Two professors tell their stories about being women in business fields traditionally dominated by men.
Talking the Talk

IT’S RARE ENOUGH that b-school professors are women, and it’s rarer still for them to be leaders in tech-oriented fields such as engineering or the computer sciences. In fact, data from AACSB International shows that, among computer information systems and management information systems faculty at AACSB schools, only about 20 percent of full professors are women; for associate professors and assistant professors, the number is closer to 27 percent.

But the College of Business at Florida International University (FIU) in Miami has managed to buck that trend. Its department of information systems and business analytics can boast that 13 of its 33 faculty members—almost 40 percent—are women, and many of them are in leadership roles.


That’s no accident. Former dean Joyce Elam, now dean emerita of the College of Business, made it a priority to hire women; when Monica Tremblay was appointed as chair, she did the same. Other women, such as associate professor Karlene Cousins, hold prominent positions within the department. Cousins is faculty coordinator of the master’s in information systems program, and she oversees the school’s faculty technology consulting practice known as ATOM (Analytics, Technology, and Operations Management).

The presence of so many women in the department not only attracts additional female professors, says Tremblay, but brings in more female students who are interested in studying tech-related business. Schoolwide, total College of Business enrollment is about half female; in the information systems and business analytics department, about a third of the students are women. Because FIU offers undergraduate, master’s, and doctoral degrees in business analytics, Tremblay notes, it is helping to prime the pipeline with more women who could become academics in this field.

Tremblay recently left FIU to take a position at the College of William & Mary in Williamsburg, Virginia, but before she departed FIU, she sat down with Cousins to discuss the role of women both in technology specifically and in academia generally.

They shared some of their personal experiences in which they faced obstacles to success, described the importance of mentorship, and reflected on what other schools can do to draw more women—and people of color—into tech-based management professions. We have placed the video of their complete conversation online, but here we present an edited version of their observations on topics related to diversity and gender equity within business schools today.

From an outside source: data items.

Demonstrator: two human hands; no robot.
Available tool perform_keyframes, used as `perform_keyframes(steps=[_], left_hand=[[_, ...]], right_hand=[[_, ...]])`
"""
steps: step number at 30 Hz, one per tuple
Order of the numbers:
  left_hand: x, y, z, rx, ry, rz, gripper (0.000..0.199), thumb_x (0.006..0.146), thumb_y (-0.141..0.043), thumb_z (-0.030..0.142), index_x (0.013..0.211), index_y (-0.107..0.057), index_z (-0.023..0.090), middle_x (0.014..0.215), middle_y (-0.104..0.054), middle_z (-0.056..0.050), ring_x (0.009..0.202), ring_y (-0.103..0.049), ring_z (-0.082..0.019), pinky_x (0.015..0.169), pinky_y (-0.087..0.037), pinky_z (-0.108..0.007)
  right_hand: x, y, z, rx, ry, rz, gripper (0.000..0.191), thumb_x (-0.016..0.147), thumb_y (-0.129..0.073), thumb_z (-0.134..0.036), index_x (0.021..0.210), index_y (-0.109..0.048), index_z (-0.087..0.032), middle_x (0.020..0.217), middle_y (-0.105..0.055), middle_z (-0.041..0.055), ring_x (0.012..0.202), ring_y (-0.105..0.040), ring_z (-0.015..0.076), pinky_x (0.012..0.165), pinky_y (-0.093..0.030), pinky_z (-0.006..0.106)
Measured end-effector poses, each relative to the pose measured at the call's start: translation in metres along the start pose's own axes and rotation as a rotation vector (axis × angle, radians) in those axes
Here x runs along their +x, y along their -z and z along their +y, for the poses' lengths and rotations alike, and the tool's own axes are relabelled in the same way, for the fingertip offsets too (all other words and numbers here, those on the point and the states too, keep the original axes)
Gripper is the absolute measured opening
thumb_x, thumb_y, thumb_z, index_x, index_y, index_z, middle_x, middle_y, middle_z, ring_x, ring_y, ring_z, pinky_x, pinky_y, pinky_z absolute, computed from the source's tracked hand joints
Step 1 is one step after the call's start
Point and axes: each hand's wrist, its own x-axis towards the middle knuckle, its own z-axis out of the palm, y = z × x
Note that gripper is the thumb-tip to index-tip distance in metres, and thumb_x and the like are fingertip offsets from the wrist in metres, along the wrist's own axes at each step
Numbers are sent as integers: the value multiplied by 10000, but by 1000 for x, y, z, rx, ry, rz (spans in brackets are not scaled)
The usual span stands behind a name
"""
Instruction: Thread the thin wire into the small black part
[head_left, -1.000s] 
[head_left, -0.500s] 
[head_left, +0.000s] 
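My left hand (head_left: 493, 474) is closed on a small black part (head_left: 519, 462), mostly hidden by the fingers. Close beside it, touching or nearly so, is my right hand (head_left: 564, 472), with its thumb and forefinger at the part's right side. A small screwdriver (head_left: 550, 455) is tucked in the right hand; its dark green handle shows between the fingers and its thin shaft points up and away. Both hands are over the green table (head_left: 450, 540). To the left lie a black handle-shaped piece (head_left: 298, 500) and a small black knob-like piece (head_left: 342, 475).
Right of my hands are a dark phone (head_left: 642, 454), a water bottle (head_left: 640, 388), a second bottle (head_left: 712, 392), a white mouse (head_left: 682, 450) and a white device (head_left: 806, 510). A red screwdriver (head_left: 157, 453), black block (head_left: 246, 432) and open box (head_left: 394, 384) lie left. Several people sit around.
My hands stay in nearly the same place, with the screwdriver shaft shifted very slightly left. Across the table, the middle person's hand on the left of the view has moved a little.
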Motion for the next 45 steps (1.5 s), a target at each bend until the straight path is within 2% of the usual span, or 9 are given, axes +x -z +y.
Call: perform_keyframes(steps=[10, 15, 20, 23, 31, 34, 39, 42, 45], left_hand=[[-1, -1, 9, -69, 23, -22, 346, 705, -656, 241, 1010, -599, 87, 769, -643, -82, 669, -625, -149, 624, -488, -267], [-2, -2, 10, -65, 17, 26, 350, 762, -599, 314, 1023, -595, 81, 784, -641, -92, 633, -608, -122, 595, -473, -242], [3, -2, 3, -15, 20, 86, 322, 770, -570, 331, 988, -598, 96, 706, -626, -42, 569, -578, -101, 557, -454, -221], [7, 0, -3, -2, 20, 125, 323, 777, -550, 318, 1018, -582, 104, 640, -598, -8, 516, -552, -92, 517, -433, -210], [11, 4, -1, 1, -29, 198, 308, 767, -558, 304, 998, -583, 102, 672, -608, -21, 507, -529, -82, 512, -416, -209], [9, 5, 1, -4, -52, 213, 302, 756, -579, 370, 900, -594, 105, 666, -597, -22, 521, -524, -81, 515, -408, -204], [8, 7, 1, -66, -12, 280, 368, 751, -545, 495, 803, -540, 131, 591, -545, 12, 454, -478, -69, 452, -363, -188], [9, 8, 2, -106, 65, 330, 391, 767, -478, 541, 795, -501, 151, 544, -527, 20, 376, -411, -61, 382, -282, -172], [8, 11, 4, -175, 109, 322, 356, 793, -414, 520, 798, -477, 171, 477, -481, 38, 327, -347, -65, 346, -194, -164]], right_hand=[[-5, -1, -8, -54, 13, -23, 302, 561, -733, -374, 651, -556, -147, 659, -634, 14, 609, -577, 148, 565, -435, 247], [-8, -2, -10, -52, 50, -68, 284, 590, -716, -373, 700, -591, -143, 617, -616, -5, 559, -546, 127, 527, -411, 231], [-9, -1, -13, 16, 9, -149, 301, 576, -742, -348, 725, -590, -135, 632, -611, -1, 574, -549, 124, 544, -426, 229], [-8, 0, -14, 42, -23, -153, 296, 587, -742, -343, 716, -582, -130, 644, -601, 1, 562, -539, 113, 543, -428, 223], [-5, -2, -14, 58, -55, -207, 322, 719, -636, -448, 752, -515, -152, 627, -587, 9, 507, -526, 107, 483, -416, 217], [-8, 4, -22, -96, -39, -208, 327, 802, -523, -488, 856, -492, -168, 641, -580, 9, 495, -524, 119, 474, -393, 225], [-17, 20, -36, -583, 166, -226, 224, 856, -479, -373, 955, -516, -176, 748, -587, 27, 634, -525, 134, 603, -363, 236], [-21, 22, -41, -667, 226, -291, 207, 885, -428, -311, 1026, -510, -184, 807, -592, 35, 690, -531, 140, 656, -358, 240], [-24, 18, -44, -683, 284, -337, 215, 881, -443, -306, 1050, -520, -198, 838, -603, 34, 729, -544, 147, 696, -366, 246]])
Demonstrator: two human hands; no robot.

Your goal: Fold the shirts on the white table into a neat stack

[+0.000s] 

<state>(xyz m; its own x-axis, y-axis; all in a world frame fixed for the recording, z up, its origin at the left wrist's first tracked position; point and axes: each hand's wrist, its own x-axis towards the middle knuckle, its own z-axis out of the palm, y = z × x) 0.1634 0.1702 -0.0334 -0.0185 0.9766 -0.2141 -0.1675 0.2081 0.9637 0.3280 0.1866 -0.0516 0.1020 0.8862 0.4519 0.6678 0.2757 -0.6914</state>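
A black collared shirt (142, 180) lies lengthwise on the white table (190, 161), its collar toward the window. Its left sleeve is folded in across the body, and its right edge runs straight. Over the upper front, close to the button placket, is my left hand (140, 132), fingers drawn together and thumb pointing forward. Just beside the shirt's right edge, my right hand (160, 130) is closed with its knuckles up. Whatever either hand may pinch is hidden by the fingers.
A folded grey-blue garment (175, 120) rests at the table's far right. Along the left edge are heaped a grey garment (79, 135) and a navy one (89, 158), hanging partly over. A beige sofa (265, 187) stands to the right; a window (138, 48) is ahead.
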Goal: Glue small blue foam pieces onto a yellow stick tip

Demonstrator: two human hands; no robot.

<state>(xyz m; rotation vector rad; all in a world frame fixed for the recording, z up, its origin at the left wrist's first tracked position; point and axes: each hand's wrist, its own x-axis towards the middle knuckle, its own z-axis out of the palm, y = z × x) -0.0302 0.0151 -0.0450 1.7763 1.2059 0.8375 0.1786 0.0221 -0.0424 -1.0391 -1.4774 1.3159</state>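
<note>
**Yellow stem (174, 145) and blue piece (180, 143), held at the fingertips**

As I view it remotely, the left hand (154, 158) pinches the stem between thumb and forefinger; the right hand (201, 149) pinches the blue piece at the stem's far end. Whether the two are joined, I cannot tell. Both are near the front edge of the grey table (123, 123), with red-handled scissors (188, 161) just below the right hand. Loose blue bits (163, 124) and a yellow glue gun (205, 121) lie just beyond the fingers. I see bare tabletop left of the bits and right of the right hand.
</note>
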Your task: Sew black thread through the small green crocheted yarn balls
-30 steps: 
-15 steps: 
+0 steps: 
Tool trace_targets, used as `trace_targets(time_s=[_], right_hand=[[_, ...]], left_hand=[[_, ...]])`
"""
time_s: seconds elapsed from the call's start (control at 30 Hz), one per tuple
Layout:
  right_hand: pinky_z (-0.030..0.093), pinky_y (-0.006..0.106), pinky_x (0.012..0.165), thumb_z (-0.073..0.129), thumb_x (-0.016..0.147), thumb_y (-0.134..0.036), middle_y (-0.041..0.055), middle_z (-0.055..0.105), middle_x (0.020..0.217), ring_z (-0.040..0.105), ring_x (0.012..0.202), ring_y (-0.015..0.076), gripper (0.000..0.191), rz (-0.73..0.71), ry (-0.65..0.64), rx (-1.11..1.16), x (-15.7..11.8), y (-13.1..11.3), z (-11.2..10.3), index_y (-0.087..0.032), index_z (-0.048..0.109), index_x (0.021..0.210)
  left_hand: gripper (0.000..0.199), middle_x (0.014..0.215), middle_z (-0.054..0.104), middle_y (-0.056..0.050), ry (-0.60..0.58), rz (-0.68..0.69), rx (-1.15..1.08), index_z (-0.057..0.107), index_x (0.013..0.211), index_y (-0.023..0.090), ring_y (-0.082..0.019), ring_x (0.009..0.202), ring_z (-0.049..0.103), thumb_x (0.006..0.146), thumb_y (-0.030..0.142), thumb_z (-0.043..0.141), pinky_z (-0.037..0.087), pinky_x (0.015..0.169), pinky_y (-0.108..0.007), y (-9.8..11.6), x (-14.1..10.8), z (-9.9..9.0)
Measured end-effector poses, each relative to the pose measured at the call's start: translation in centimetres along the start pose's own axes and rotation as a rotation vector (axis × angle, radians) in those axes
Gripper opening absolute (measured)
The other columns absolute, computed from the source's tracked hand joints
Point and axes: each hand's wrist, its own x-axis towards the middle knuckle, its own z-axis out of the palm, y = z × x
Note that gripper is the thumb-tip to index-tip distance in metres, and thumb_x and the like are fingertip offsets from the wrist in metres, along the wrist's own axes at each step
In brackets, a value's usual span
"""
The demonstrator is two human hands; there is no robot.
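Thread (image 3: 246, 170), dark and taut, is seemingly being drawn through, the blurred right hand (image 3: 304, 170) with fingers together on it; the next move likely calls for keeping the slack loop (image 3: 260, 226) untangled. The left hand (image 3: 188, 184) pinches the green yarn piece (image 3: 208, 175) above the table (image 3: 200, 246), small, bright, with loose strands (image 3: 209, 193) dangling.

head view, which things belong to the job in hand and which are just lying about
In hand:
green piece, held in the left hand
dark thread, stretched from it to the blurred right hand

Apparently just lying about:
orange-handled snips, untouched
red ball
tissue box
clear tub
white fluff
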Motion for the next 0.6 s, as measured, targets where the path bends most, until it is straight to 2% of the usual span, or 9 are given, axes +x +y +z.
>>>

On Choosing Careers in Academia

Cousins: I grew up in Jamaica and went to university there. After pursuing undergraduate degrees in science and physics, I worked for a couple of years in industry. I was being mentored by men, because it was so rare to have women in technology in Jamaica. I was lucky to work with colleagues who had my interests at heart, who made sure I was engaged in professional development activities. One of them decided to go to Georgia State University to pursue a PhD in information systems, and one of his colleagues followed him. Whatever these guys did, I wanted to do! So it seemed natural for me to follow them on this path.

I also wanted to be an expert in my field, to be on the cutting edge of technology, and to be a thought leader. Also, I wanted to teach and share my knowledge with others. That was a passion of mine.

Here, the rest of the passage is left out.